# EXERCISE REQUIREMENTS:
The expected output is every entry below, exact in every character.

+++ DATA FOR THIS EXERCISE +++

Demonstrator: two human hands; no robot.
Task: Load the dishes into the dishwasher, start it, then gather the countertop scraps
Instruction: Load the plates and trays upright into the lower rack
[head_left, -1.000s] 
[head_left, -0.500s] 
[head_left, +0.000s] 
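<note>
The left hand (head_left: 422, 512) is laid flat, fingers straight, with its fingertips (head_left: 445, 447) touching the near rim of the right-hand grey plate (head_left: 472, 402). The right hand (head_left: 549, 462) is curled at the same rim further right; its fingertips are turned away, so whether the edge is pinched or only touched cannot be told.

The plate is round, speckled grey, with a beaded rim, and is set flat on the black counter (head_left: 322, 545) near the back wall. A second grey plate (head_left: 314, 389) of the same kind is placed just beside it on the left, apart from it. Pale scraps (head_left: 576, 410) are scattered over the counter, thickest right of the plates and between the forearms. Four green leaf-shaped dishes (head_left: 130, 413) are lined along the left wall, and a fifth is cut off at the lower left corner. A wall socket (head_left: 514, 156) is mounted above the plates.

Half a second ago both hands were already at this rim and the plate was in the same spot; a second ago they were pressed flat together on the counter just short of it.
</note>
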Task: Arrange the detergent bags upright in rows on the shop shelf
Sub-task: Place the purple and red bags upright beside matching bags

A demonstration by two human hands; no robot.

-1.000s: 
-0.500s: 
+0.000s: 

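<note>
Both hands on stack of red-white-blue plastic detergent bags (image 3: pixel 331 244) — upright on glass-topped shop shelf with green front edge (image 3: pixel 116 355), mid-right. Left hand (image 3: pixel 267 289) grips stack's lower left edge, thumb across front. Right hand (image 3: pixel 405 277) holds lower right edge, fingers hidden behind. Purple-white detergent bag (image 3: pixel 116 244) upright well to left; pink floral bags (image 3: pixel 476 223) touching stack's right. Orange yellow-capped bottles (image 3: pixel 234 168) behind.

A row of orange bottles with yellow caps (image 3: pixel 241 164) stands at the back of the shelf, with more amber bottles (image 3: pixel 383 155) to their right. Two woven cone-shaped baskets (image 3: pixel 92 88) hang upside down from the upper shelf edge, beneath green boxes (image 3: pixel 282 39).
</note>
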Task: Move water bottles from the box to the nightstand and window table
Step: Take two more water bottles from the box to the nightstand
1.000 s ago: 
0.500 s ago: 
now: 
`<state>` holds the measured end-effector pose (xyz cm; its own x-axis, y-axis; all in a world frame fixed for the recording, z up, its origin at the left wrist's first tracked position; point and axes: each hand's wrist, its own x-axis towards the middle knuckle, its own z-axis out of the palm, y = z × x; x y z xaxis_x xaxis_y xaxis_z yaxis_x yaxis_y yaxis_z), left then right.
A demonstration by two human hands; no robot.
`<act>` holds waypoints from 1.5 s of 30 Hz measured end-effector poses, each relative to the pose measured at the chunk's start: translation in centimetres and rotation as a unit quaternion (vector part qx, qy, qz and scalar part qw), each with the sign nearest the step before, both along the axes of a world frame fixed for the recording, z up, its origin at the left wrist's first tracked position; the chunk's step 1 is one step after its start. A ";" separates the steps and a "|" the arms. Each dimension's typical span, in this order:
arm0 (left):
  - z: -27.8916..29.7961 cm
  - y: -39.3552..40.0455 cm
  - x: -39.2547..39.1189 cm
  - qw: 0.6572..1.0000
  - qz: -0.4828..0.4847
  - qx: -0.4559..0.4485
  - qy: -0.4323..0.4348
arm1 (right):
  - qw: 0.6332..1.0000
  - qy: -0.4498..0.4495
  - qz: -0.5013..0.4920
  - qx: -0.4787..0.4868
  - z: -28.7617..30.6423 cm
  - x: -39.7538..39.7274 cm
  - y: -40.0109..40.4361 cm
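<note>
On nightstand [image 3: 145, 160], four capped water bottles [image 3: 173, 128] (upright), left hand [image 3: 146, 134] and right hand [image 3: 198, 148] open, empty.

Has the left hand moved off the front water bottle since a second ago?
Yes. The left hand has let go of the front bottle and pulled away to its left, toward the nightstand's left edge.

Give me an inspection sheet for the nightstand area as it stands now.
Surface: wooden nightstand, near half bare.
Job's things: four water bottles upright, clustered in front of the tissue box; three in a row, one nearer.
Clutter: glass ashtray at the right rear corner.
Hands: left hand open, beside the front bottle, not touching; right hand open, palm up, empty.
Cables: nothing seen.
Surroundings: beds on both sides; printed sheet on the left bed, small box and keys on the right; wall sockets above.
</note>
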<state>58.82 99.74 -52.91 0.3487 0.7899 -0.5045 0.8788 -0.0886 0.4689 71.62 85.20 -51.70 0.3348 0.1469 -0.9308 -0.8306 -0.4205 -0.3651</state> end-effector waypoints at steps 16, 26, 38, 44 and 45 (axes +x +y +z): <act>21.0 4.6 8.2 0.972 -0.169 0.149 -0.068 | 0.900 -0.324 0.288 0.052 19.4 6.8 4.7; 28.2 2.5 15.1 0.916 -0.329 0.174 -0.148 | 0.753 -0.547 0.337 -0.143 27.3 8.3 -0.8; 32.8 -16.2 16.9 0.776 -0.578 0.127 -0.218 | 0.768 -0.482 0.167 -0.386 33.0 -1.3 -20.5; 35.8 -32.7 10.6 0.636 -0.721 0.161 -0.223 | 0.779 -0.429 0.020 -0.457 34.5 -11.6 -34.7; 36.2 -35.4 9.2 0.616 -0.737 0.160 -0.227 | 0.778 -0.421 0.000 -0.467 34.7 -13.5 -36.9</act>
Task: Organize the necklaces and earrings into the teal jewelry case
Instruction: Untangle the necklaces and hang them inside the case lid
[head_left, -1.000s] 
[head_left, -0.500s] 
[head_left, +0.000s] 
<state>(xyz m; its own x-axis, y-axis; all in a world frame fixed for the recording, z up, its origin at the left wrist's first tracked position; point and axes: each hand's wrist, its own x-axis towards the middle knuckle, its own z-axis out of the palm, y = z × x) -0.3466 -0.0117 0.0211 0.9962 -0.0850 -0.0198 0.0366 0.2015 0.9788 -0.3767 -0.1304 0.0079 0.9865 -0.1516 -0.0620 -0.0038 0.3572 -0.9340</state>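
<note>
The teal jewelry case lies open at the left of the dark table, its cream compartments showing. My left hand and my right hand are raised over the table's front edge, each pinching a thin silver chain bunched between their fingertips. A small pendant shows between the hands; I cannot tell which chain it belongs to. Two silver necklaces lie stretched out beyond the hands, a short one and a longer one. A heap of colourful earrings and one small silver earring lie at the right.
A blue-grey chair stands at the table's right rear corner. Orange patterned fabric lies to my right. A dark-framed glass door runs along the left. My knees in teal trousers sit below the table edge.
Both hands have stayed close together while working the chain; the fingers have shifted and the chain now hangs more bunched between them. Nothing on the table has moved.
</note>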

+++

# WORKED SOLUTION:
Demonstrator: two human hands; no robot.
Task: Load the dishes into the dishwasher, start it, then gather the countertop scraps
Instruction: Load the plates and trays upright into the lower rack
[head_left, -1.000s] 
[head_left, -0.500s] 
[head_left, +0.000s] 
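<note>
The left hand (head_left: 422, 512) is laid flat, fingers straight, with its fingertips (head_left: 445, 447) touching the near rim of the right-hand grey plate (head_left: 472, 402). The right hand (head_left: 549, 462) is curled at the same rim further right; its fingertips are turned away, so whether the edge is pinched or only touched cannot be told.

The plate is round, speckled grey, with a beaded rim, and is set flat on the black counter (head_left: 322, 545) near the back wall. A second grey plate (head_left: 314, 389) of the same kind is placed just beside it on the left, apart from it. Pale scraps (head_left: 576, 410) are scattered over the counter, thickest right of the plates and between the forearms. Four green leaf-shaped dishes (head_left: 130, 413) are lined along the left wall, and a fifth is cut off at the lower left corner. A wall socket (head_left: 514, 156) is mounted above the plates.

Half a second ago both hands were already at this rim and the plate was in the same spot; a second ago they were pressed flat together on the counter just short of it.
</note>
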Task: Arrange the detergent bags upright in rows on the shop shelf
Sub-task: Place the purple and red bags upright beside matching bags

A demonstration by two human hands; no robot.

-1.000s: 
-0.500s: 
+0.000s: 

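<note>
Both hands on stack of red-white-blue plastic detergent bags (image 3: pixel 331 244) — upright on glass-topped shop shelf with green front edge (image 3: pixel 116 355), mid-right. Left hand (image 3: pixel 267 289) grips stack's lower left edge, thumb across front. Right hand (image 3: pixel 405 277) holds lower right edge, fingers hidden behind. Purple-white detergent bag (image 3: pixel 116 244) upright well to left; pink floral bags (image 3: pixel 476 223) touching stack's right. Orange yellow-capped bottles (image 3: pixel 234 168) behind.

A row of orange bottles with yellow caps (image 3: pixel 241 164) stands at the back of the shelf, with more amber bottles (image 3: pixel 383 155) to their right. Two woven cone-shaped baskets (image 3: pixel 92 88) hang upside down from the upper shelf edge, beneath green boxes (image 3: pixel 282 39).
</note>
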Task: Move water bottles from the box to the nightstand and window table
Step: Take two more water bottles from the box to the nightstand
1.000 s ago: 
0.500 s ago: 
now: 
`<state>` holds the measured end-effector pose (xyz cm; its own x-axis, y-axis; all in a world frame fixed for the recording, z up, its origin at the left wrist's first tracked position; point and axes: each hand's wrist, its own x-axis towards the middle knuckle, its own z-axis out of the palm, y = z × x; x y z xaxis_x xaxis_y xaxis_z yaxis_x yaxis_y yaxis_z), left then right.
A demonstration by two human hands; no robot.
`<act>` holds waypoints from 1.5 s of 30 Hz measured end-effector poses, each relative to the pose measured at the chunk's start: translation in centimetres and rotation as a unit quaternion (vector part qx, qy, qz and scalar part qw), each with the sign nearest the step before, both along the axes of a world frame fixed for the recording, z up, its origin at the left wrist's first tracked position; the chunk's step 1 is one step after its start. A ";" separates the steps and a "|" the arms. Each dimension's typical span, in this order:
arm0 (left):
  - z: -27.8916..29.7961 cm
  - y: -39.3552..40.0455 cm
  - x: -39.2547..39.1189 cm
  - qw: 0.6572..1.0000
  - qz: -0.4828..0.4847
  - qx: -0.4559..0.4485
  - qy: -0.4323..0.4348
arm1 (right):
  - qw: 0.6332..1.0000
  - qy: -0.4498..0.4495
  - qz: -0.5013..0.4920
  - qx: -0.4787..0.4868
  - z: -28.7617..30.6423 cm
  - x: -39.7538..39.7274 cm
  - y: -40.0109..40.4361 cm
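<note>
On nightstand [image 3: 145, 160], four capped water bottles [image 3: 173, 128] (upright), left hand [image 3: 146, 134] and right hand [image 3: 198, 148] open, empty.

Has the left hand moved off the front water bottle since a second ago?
Yes. The left hand has let go of the front bottle and pulled away to its left, toward the nightstand's left edge.

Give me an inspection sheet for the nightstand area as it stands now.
Surface: wooden nightstand, near half bare.
Job's things: four water bottles upright, clustered in front of the tissue box; three in a row, one nearer.
Clutter: glass ashtray at the right rear corner.
Hands: left hand open, beside the front bottle, not touching; right hand open, palm up, empty.
Cables: nothing seen.
Surroundings: beds on both sides; printed sheet on the left bed, small box and keys on the right; wall sockets above.
</note>
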<state>58.82 99.74 -52.91 0.3487 0.7899 -0.5045 0.8788 -0.0886 0.4689 71.62 85.20 -51.70 0.3348 0.1469 -0.9308 -0.8306 -0.4205 -0.3651</state> end-effector waypoints at steps 16, 26, 38, 44 and 45 (axes +x +y +z): <act>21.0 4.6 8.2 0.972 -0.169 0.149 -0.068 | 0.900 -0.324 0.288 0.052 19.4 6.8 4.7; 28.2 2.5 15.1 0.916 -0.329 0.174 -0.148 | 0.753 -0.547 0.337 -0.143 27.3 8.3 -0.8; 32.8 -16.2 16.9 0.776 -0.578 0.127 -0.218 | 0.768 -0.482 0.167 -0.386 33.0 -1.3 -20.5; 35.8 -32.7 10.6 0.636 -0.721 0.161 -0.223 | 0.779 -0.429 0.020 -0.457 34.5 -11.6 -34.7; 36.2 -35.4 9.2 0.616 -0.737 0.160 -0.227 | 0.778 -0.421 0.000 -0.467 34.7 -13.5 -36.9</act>
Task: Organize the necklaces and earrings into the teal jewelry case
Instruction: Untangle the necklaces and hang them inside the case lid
[head_left, -1.000s] 
[head_left, -0.500s] 
[head_left, +0.000s] 
<state>(xyz m; its own x-axis, y-axis; all in a world frame fixed for the recording, z up, its origin at the left wrist's first tracked position; point and axes: each hand's wrist, its own x-axis towards the middle knuckle, its own z-axis out of the palm, y = z × x) -0.3466 -0.0117 0.0211 0.9962 -0.0850 -0.0198 0.0366 0.2015 0.9788 -0.3767 -0.1304 0.0079 0.9865 -0.1516 -0.0620 -0.0038 0.3572 -0.9340</state>
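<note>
The teal jewelry case lies open at the left of the dark table, its cream compartments showing. My left hand and my right hand are raised over the table's front edge, each pinching a thin silver chain bunched between their fingertips. A small pendant shows between the hands; I cannot tell which chain it belongs to. Two silver necklaces lie stretched out beyond the hands, a short one and a longer one. A heap of colourful earrings and one small silver earring lie at the right.
A blue-grey chair stands at the table's right rear corner. Orange patterned fabric lies to my right. A dark-framed glass door runs along the left. My knees in teal trousers sit below the table edge.
Both hands have stayed close together while working the chain; the fingers have shifted and the chain now hangs more bunched between them. Nothing on the table has moved.
</note>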

That is the entire output.